-- Task details --
Print every line of the listing below, starting with the line that holds "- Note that" and going on through the line that holds "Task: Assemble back", both included, and print nothing else.

-- The data --
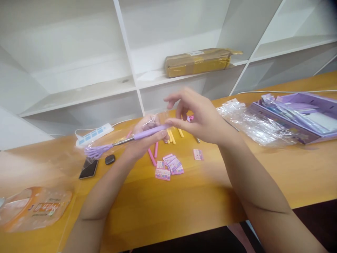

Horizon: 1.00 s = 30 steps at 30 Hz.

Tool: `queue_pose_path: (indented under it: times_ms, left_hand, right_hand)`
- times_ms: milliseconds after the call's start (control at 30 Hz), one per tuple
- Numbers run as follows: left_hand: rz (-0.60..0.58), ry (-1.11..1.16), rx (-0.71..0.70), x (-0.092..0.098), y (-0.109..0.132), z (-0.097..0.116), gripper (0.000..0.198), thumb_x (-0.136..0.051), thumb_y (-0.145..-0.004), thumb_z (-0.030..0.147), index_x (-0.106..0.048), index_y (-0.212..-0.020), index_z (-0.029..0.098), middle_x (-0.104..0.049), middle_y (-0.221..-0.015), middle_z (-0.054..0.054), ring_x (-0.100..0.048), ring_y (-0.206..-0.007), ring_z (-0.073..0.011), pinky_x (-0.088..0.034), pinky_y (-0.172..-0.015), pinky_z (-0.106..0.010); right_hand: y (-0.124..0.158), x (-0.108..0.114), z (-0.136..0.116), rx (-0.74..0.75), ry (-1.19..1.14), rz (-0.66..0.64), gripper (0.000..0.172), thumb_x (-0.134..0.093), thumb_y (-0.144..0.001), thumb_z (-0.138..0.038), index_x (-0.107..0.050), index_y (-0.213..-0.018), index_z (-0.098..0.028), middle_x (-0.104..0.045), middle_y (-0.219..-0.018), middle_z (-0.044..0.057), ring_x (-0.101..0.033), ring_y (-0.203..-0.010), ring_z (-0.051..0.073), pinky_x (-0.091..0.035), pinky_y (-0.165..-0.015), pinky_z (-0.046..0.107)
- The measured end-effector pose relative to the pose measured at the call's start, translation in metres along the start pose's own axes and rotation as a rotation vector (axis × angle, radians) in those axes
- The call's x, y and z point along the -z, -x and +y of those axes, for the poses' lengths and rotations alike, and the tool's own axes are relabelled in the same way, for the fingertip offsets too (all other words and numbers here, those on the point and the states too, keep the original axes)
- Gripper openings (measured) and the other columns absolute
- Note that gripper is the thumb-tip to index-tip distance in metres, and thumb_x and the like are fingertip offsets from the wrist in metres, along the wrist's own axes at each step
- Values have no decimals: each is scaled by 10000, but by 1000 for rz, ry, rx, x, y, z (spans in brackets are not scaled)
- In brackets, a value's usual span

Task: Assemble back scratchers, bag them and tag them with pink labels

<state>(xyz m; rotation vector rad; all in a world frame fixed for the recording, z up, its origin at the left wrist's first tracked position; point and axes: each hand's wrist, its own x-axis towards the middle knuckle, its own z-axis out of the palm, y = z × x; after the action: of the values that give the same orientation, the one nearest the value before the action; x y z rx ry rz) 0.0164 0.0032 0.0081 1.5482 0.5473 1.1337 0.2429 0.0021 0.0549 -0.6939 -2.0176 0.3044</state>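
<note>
A purple back scratcher (147, 133) with a telescopic metal shaft and a claw-shaped head lies across my left hand (140, 147), which is closed around its handle. Clear plastic film surrounds it, showing near the head and at the handle's end. My right hand (198, 116) is at that end, thumb by the handle's tip, its fingers apart and curved. Below both hands, pink handles (152, 157), yellow handles (172, 137) and several small printed cards (173, 164) lie on the table. One card (198, 154) is off to the right.
On the right, clear plastic bags (260, 126) lie beside a purple box (292, 126) holding packaged items. A power strip (94, 134), phone (88, 168), small black case (110, 159) and orange-printed bag (50, 207) are on the left. A taped carton (198, 65) rests on the shelf.
</note>
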Motion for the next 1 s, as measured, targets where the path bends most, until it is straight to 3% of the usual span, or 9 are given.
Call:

-- Solution to this problem --
- Note that gripper is the thumb-tip to index-tip distance in metres, and thumb_x and the like are fingertip offsets from the wrist in metres, along the wrist's own axes at each step
- Values have no decimals: each is scaled by 10000, but by 1000 for rz, ry, rx, x, y, z (spans in brackets are not scaled)
- In brackets, a value's usual span

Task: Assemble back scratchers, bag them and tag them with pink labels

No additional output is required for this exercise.